Linear Models

Your boss presents you with something that you determine is a data set which calls for the predication of column B based on column A.


In [1]:
import os
import matplotlib
%matplotlib inline
import matplotlib.pyplot as plt
font = {'size': 20}
matplotlib.rc('font', **font)

curdir = !pwd
rootdir = os.path.abspath(curdir[0])

def get_columns(columns):
    with open(os.path.join(rootdir, 'data.csv')) as f:
        for line in f:
            yield [line.split(',')[i - 1] for i in columns]
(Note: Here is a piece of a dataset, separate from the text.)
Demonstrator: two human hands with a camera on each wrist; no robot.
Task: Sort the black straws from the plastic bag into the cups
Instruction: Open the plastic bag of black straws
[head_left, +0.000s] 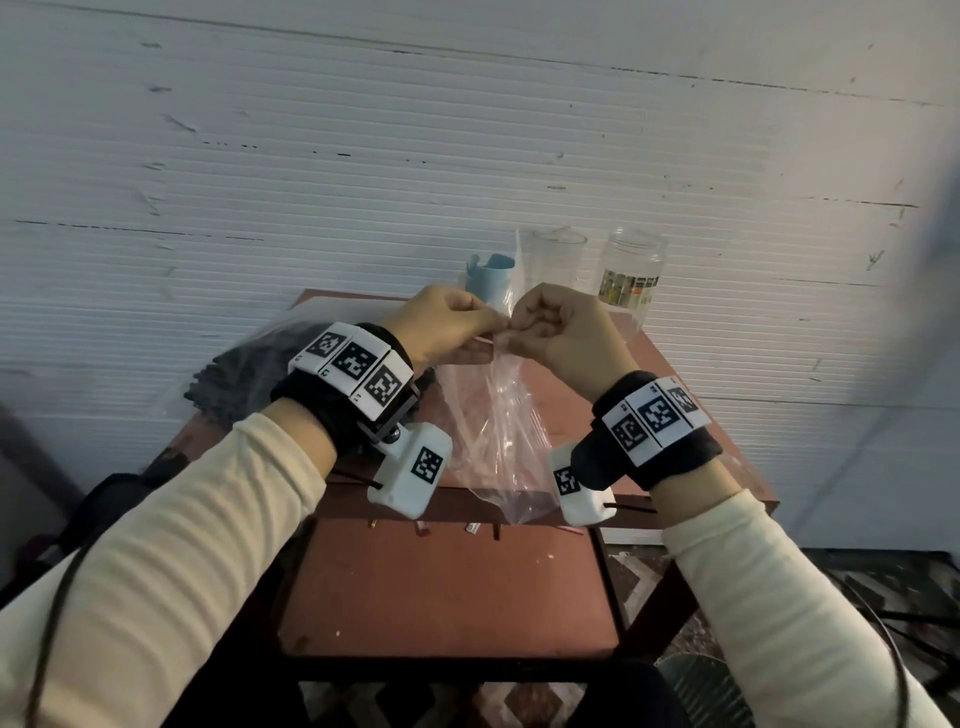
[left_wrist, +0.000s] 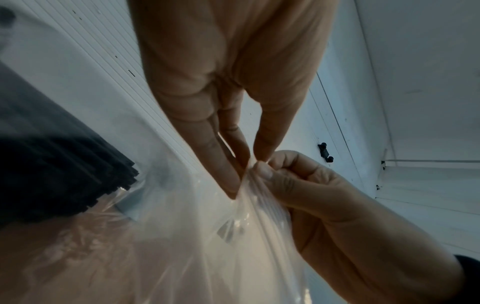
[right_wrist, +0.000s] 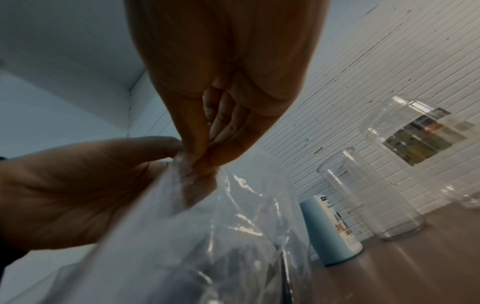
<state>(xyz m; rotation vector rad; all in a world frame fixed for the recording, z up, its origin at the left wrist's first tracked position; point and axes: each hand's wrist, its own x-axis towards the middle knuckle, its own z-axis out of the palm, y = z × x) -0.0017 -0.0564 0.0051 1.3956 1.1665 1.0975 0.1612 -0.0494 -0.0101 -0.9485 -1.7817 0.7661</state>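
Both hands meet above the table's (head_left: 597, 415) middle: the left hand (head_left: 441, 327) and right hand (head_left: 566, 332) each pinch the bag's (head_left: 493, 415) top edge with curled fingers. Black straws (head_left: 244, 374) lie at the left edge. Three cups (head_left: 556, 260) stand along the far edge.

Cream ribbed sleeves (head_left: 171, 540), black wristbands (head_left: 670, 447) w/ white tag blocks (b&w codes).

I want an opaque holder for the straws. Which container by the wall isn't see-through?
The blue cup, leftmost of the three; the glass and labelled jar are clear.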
Visually inspect the first few rows of data


In [2]:
data = np.array(list(get_columns([1, 2])), dtype=np.float)
print("Top 10 rows\n")
print(data[:10,:])


Top 10 rows

[[  25.74    29.916]
 [   3.992   51.298]
 [  37.85    21.533]
 [  20.63    32.997]
 [ 102.529  -10.174]
 [ 114.806  -17.414]
 [  80.43    -0.501]
 [  63.249    8.557]
 [  96.956   -8.662]
 [   0.131   61.098]]

Inspect the distribution of values for each column


In [3]:
def histogram(col):
    data = np.array(list(get_columns([col])), dtype=np.float)
    fig = plt.figure(figsize=(15,8))
    ax = plt.subplot(111)
    plt.grid(lw=2)
    plt.hist(data, bins=20)
    plt.xlabel("Column %d" % col)
    plt.show()

In [4]:
histogram(1)



In [5]:
histogram(2)


How do the datapoints vary through the data set

Is there a time/sequence dependency?


In [6]:
def timeseries(col):
    data = np.array(list(get_columns([col])), dtype=np.float)
    fig = plt.figure(figsize=(15,8))
    ax = plt.subplot(111)
    plt.grid(lw=2)
    plt.plot(data, 'bo')
    plt.xlabel("Column %d" % col)
    plt.show()

In [7]:
timeseries(1)



In [8]:
timeseries(2)


Inspect the relation between the two data sets


In [9]:
def scatter(x, y):
    data = np.array(list(get_columns([x,y])), dtype=np.float)
    fig = plt.figure(figsize=(15,8))
    ax = plt.subplot(111)
    plt.grid(lw=2)
    plt.plot(data[:,0], data[:,1], 'bo')
    plt.xlabel("Column %d" % x)
    plt.ylabel("Column %d" % y)
    plt.show()

In [10]:
scatter(1, 2)


  • Is there a simple model that can reasonably predict column B given column A?
  • For a random point A, how close does your model get to the point B?
  • Is there a limitation to the input or your model?
  • Could the model be improved?
  • What could be added to the model to improve it's accuracy?

In [10]: